▸ **YOUR ASSIGNMENT**: In your copy of the listing below, reproduce each word exactly and include no pictures.

▸ **INFORMATION PROVIDED**:

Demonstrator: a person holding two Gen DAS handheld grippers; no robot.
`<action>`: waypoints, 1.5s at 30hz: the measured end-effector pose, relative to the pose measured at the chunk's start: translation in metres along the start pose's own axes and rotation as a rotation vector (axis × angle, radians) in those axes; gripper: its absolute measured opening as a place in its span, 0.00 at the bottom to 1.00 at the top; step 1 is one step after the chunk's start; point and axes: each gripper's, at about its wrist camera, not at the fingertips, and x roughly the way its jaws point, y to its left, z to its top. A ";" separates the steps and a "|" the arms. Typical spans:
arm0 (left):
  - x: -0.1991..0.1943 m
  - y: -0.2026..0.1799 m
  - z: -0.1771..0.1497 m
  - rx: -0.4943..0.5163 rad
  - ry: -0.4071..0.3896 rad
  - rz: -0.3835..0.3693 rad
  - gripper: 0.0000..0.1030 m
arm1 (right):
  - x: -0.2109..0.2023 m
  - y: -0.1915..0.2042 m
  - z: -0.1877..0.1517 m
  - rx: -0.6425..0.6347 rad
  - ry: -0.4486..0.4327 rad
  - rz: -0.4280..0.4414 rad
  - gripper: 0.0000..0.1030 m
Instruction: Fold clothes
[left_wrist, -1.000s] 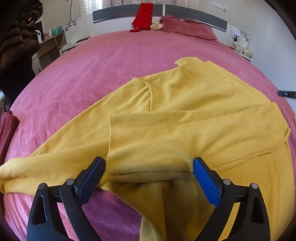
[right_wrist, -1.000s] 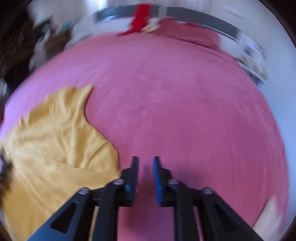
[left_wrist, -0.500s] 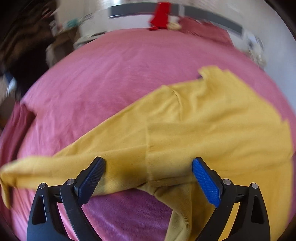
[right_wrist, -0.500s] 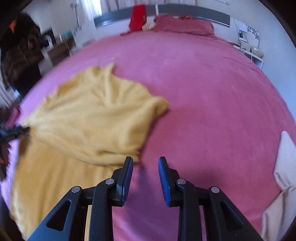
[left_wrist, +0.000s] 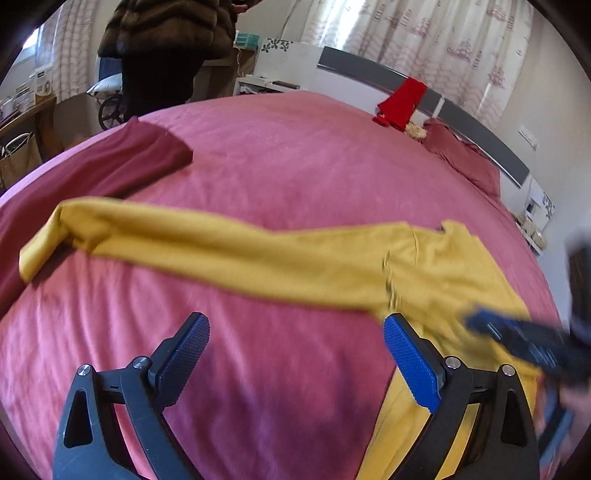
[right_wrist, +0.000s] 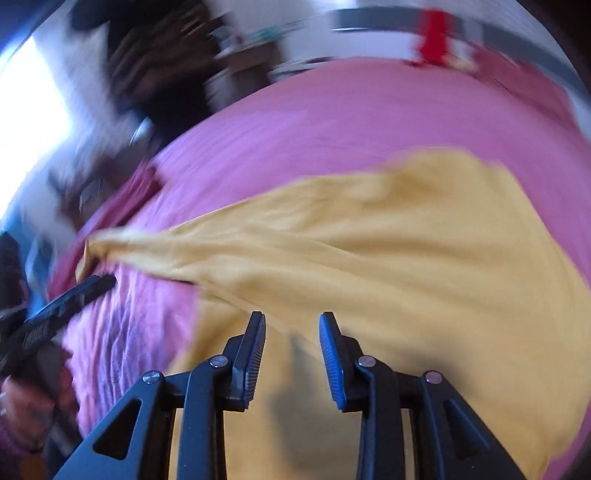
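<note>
A yellow long-sleeved sweater (left_wrist: 436, 273) lies on the pink bedspread (left_wrist: 295, 158). One sleeve (left_wrist: 177, 240) stretches out flat to the left, its cuff folded over. My left gripper (left_wrist: 295, 332) is wide open and empty above bare bedspread, just in front of that sleeve. My right gripper (right_wrist: 291, 325) is partly open and empty, hovering over the sweater's body (right_wrist: 406, 258); that view is blurred. The right gripper also shows blurred at the right edge of the left wrist view (left_wrist: 524, 343), and the left gripper at the left edge of the right wrist view (right_wrist: 62, 306).
A dark red garment (left_wrist: 92, 173) lies at the bed's left edge. A red cloth (left_wrist: 400, 99) hangs on the headboard beside a pink pillow (left_wrist: 461, 155). A person in a dark fur coat (left_wrist: 166, 44) stands beyond the bed near a desk.
My left gripper has swung left off the sweater's body toward the stretched sleeve. My right gripper has moved left over the sweater and opened a little wider.
</note>
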 end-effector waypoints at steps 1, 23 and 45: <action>-0.001 0.003 -0.005 0.000 0.009 -0.007 0.94 | 0.013 0.016 0.011 -0.053 0.016 -0.027 0.29; -0.003 0.073 -0.022 -0.208 0.067 -0.019 0.94 | 0.069 0.010 0.060 0.355 -0.036 0.172 0.10; -0.006 0.094 -0.016 -0.299 0.045 -0.038 0.94 | 0.059 0.000 0.055 0.232 -0.063 -0.056 0.06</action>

▸ **ANSWER FOR THIS EXERCISE**:
Demonstrator: a person holding two Gen DAS handheld grippers; no robot.
`<action>`: waypoints, 1.5s at 30hz: the measured end-effector pose, relative to the pose measured at the chunk's start: translation in metres along the start pose's own axes and rotation as a rotation vector (axis × angle, radians) in those axes; gripper: its absolute measured opening as a place in its span, 0.00 at the bottom to 1.00 at the top; step 1 is one step after the chunk's start; point and axes: each gripper's, at about its wrist camera, not at the fingertips, and x roughly the way its jaws point, y to its left, z to its top. A ";" separates the steps and a "|" the arms. Typical spans:
arm0 (left):
  - x: -0.1991..0.1943 m
  - y: -0.2026..0.1799 m
  - z: -0.1771..0.1497 m
  - rx: -0.4943..0.5163 rad
  - ry: -0.4071..0.3896 rad
  - rz: -0.3835..0.3693 rad
  - gripper: 0.0000..0.1030 m
arm1 (right):
  - x: -0.2109..0.2023 m
  - y: -0.1915..0.2042 m
  - z: -0.1877..0.1517 m
  - rx: -0.6425..0.6347 rad
  - ry: -0.4486..0.4327 rad
  - rz: -0.4280..0.4414 rad
  - gripper: 0.0000..0.1030 m
Instruction: Fold clothes
[left_wrist, -1.000s] 
[right_wrist, -1.000s] 
[left_wrist, -0.500s] 
[right_wrist, -0.500s] 
[left_wrist, +0.000s] 
[right_wrist, +0.000s] 
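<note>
A yellow long-sleeved sweater (left_wrist: 436, 273) lies on the pink bedspread (left_wrist: 295, 158). One sleeve (left_wrist: 177, 240) stretches out flat to the left, its cuff folded over. My left gripper (left_wrist: 295, 332) is wide open and empty above bare bedspread, just in front of that sleeve. My right gripper (right_wrist: 291, 325) is partly open and empty, hovering over the sweater's body (right_wrist: 406, 258); that view is blurred. The right gripper also shows blurred at the right edge of the left wrist view (left_wrist: 524, 343), and the left gripper at the left edge of the right wrist view (right_wrist: 62, 306).
A dark red garment (left_wrist: 92, 173) lies at the bed's left edge. A red cloth (left_wrist: 400, 99) hangs on the headboard beside a pink pillow (left_wrist: 461, 155). A person in a dark fur coat (left_wrist: 166, 44) stands beyond the bed near a desk.
My left gripper has swung left off the sweater's body toward the stretched sleeve. My right gripper has moved left over the sweater and opened a little wider.
</note>
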 end-effector waypoints at steps 1, 23 and 45: <action>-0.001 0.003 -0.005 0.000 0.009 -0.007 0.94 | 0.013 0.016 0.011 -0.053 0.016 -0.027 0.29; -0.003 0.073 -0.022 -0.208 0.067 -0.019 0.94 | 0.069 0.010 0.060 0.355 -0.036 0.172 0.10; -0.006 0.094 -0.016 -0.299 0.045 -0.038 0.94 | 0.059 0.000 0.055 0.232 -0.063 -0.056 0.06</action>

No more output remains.